Part 1 of this assignment is due Wednesday 10 January 2024 at 4pm:
Please note, we will not contact you to recompile documents if they are submitted in the wrong format. It is your responsibility to ensure you submit your work correctly. Failure to do so will result in a mark of 0 for that assignment.
This is a summative assignment, and will constitute 50% of your final grade. You should use feedback from seminars and your previous formative and summative assessments to ensure you meet both the substantive and formatting standards for this module.
For clarity, the formatting requirements for each assignment are:
You must present all results in full sentences, as you would in a report or academic piece of writing
If the exercise requires generating a table or figure, you should include at least one sentence introducing and explaining it. E.g. “Table 1 below reports the counts of Wikipedia articles mentioning the LSE, by type of article.”
Unless stated otherwise, all code used to answer the exercises should be included as a code appendix at the end of the script. This formatting can be achieved by following the guidance in the template.Rmd file (see Assignment 1).
All code should be annotated with comments, to help the marker understand what you have done
Your output should be replicable. Any result/table/figure that cannot be traced back to your code will not be marked
If your code’s runtime is long (because, e.g., it is scraping data from websites), it is acceptable to run this code once, save the output in a sensible format, and read this data back into your RMarkdown file. The original code used to produce the data should be commented out, so that it doesn’t run but it still visible in the code appendix.
In Part 1 of your final assignment you will complete an independent data science project summarised in a written report. The assignment is designed to be more open-ended than the previous assignments, and we encourage creativity.
You should select any one of the 3 options given below to be the topic of your project. Each option has a research question and required data sources. To successfully complete the assignment you must offer an answer to the research question using data from at least the required data sources, however you are encouraged to think more broadly and use data from other sources if you would like.
Your final .html report must be submitted on Moodle by Wednesday 10 January 2024 at 4pm. You must host your code, including your .Rmd and .html file, in a new public Github repo. That code must be replicable from start to finish, and you should include a link to the repo at the top of your final report.
Note that you do not have to use all the data from the required data sources – the requirement is only that you must use some data from these sources. It may also be wise to limit the amount of data you use (e.g. by randomly sampling, or by limiting the geographic or temporal coverage of your project) to make things manageable.
Your final written report should be no longer than 750 words (excluding code), and should consist of four sections:
Introduction: A brief introduction to the research question and your approach to answering it. You do not need to cite any literature or write a literature review.
Data: A discussion of the data sources you used, how you accessed them, how you processed the data, the structure of your final analysis dataset(s), and so on.
Analysis: A presentation of your analysis, including figures/graphs/maps, and a discussion of your findings. In general, we do not expect you to conduct or interpret any formal statistical tests, though you may do this if you wish.
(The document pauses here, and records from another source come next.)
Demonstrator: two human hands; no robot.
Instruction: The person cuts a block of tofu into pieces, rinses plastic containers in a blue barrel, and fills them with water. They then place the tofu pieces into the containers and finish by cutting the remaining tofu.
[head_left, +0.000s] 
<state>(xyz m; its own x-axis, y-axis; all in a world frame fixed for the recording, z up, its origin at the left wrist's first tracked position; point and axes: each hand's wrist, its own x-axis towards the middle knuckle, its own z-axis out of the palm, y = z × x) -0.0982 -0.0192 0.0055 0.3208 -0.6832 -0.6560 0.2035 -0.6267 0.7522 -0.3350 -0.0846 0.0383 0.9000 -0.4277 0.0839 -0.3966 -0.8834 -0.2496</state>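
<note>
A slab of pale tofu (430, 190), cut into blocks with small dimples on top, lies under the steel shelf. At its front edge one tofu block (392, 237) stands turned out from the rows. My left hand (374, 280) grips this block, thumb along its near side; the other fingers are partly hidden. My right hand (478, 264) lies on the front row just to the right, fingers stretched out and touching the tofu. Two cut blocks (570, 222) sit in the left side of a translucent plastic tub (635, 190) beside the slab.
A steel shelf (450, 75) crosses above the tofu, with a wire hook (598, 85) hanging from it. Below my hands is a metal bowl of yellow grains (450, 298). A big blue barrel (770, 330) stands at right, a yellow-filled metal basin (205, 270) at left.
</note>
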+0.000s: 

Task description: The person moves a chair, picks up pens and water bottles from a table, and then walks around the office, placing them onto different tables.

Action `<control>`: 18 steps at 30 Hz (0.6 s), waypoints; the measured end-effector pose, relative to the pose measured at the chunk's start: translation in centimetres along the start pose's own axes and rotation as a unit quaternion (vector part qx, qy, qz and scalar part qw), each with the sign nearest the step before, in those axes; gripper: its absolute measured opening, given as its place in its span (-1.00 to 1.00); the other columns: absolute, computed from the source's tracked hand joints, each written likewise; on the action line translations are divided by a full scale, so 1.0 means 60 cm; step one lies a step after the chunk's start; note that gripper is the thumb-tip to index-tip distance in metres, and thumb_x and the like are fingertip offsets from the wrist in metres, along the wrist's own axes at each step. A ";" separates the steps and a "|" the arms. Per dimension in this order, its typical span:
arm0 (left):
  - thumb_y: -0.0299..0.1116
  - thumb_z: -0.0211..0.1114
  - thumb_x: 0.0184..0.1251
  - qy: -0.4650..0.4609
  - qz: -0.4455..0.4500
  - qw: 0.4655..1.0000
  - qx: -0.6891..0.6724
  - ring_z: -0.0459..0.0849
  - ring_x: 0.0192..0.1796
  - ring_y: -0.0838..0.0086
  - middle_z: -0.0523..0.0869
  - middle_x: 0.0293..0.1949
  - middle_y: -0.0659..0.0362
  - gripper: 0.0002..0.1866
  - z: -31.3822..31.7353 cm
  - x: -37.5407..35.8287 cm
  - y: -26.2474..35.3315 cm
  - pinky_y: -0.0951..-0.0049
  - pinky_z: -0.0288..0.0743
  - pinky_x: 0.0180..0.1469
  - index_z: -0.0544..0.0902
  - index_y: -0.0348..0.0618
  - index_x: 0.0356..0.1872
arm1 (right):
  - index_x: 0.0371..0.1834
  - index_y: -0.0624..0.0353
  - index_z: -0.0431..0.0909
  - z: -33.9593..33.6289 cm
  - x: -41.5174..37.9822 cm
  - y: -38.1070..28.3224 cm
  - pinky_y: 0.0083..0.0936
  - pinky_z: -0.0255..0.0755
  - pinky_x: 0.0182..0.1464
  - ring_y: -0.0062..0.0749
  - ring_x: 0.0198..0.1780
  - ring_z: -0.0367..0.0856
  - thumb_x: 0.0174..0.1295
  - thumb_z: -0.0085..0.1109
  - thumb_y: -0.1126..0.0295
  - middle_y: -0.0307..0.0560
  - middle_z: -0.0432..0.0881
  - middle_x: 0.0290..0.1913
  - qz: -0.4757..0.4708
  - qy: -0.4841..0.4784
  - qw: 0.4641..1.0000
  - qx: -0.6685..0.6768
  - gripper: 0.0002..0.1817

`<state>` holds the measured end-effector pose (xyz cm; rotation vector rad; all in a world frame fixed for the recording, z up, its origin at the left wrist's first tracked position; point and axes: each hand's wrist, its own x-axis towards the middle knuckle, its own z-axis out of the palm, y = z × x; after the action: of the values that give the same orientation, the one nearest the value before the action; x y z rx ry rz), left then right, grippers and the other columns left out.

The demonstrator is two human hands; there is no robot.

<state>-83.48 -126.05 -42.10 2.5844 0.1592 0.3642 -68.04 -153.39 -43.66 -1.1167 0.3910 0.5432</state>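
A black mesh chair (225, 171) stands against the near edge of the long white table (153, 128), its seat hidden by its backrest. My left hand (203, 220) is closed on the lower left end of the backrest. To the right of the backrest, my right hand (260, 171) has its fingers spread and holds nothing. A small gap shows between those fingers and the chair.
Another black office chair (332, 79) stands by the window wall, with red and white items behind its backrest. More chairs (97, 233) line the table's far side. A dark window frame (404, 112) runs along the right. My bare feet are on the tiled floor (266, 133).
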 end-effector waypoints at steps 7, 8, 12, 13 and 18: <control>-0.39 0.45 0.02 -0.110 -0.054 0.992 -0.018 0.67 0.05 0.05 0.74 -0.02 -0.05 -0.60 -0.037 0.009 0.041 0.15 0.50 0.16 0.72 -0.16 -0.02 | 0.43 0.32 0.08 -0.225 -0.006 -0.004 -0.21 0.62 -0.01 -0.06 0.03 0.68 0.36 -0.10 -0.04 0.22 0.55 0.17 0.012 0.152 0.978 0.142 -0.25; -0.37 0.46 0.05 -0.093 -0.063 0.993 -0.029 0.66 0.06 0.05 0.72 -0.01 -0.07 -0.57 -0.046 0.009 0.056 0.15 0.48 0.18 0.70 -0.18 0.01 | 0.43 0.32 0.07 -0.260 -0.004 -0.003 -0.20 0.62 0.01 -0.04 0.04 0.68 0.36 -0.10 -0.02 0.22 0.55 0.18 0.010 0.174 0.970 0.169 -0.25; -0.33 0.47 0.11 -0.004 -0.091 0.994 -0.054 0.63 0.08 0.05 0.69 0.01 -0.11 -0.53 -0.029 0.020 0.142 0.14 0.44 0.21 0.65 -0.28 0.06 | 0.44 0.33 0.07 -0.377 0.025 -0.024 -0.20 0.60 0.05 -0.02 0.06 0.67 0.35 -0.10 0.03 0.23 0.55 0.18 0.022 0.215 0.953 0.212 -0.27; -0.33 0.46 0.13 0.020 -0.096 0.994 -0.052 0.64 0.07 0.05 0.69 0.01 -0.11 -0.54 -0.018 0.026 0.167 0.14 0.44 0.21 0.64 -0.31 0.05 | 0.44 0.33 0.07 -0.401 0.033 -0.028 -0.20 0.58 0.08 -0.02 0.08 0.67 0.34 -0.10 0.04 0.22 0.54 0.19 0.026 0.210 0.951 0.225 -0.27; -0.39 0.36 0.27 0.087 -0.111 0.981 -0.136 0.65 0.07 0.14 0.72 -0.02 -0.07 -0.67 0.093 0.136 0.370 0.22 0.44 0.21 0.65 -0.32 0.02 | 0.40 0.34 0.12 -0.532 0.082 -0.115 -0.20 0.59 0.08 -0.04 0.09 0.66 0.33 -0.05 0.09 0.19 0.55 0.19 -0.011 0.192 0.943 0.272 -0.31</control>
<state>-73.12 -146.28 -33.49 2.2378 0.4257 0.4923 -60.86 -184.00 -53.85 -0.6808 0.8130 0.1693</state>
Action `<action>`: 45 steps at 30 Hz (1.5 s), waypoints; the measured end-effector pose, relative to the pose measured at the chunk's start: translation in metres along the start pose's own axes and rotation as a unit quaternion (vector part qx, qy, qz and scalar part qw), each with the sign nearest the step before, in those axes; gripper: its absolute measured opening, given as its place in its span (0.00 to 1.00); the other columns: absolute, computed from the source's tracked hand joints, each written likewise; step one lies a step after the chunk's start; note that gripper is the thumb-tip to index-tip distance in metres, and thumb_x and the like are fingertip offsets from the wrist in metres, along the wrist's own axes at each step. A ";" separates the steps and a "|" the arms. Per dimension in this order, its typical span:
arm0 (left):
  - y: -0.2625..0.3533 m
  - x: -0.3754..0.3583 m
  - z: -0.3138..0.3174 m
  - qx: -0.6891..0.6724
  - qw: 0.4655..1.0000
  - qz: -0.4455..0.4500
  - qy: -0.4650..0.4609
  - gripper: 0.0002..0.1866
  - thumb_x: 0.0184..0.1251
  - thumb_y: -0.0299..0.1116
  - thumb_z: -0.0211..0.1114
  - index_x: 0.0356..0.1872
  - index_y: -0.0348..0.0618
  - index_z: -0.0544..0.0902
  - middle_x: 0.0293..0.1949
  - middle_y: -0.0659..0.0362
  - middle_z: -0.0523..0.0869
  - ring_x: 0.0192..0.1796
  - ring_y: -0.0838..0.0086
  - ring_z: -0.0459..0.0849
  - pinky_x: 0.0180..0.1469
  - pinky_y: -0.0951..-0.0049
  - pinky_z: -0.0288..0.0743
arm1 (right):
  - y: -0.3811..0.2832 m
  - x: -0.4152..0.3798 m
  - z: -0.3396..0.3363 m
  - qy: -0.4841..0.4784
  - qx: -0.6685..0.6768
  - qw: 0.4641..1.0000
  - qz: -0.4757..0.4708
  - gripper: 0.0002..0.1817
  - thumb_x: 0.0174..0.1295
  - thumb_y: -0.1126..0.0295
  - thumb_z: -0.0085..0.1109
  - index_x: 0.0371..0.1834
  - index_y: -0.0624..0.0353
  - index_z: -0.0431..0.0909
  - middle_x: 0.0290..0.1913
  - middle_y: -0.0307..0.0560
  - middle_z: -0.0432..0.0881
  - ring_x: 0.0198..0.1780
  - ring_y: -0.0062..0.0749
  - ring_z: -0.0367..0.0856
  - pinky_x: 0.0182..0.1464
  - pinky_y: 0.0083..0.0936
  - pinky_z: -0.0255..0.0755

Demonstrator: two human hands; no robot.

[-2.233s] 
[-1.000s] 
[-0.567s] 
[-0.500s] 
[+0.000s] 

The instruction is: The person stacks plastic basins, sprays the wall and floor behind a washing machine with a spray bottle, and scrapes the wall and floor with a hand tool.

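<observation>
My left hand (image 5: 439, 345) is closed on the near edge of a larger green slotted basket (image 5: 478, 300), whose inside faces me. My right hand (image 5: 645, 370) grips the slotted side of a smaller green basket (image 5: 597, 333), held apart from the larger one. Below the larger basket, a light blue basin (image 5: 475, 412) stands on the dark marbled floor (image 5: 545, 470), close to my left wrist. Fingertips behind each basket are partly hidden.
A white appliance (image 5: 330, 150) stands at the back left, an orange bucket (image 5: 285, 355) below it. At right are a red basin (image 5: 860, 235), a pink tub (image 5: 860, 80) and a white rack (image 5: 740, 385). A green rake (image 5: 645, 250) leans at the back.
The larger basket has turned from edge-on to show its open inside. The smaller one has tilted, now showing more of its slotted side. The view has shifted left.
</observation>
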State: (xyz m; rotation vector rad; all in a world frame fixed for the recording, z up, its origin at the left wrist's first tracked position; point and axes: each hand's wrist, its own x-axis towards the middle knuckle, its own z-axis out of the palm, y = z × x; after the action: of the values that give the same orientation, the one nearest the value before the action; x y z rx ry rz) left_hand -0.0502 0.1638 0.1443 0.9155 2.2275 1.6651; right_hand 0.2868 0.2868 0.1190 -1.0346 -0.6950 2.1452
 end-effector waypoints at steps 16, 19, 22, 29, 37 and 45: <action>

Remember that your discussion should translate your specific analysis and results back to the level of the research question.
Code Appendix: As in the previous assignments, all code that you do not wish to directly include in your report should be included in a code appendix at the end of the document.
In Part 1, marks will be awarded for:
Completing the core data science task: answering the research question with data from the required data sources.
The creativity and depth with which you answer the question (e.g. using additional data beyond the required data, creative analyses, careful discussion of issues and difficulties in interpretation, etc.).
The quality of presentation in your final document (e.g. well-presented tables, compelling visualisations, strong interpretations and explanations, etc.).
The quality of data science practice exhibited (e.g. replicability, well-written and efficient code, effective annotation, principled web-scraping, etc.).
“In the United Kingdom, a police officer has powers to stop and search any individual if the officer has ‘reasonable grounds’ to suspect the individual is carrying certain items or, under some other conditions, if a senior police officer has granted approval (see here for details). Are there biases in who experiences stop and search by the police?”
“Oral and written questions allow Members of Parliament (MPs) in the House of Commons to query the government and its ministers on their work (see here). What, if any, characteristics and factors discriminate MPs who tend to ask questions about economic issues from MPs who tend to ask questions about health and welfare issues?”
“Rolling Stone Magazine ranked their 100 greatest musical artists of all time. At the end of 2023, how has their music endured? Are there any features or characteristics that seem to explain enduring engagement?
On the evening of Wednesday 10 January you will be assigned (via email) the URL of one of your peer’s public Github project repos.
Your task is to review their final report as well as their code (which you should at least attempt to run yourself), and offer some constructive feedback on their work. You will have two days to complete this review. You must submit the review in writing as a new issue in their Github repo, by Friday 12 January at 4pm.
Please note that if you require an extension on Part 1, you will also be given an extension on Part 2.
Your peer review should be no more than 250 words, and should include only two paragraphs. The first paragraph should focus on the substance of the report, and the second paragraph should focus on their code.
For Part 2, marks will be awarded for:
Completing the core task: reviewing the report and code of your peer in a constructive way.
The quality of your feedback.
The clarity of your feedback.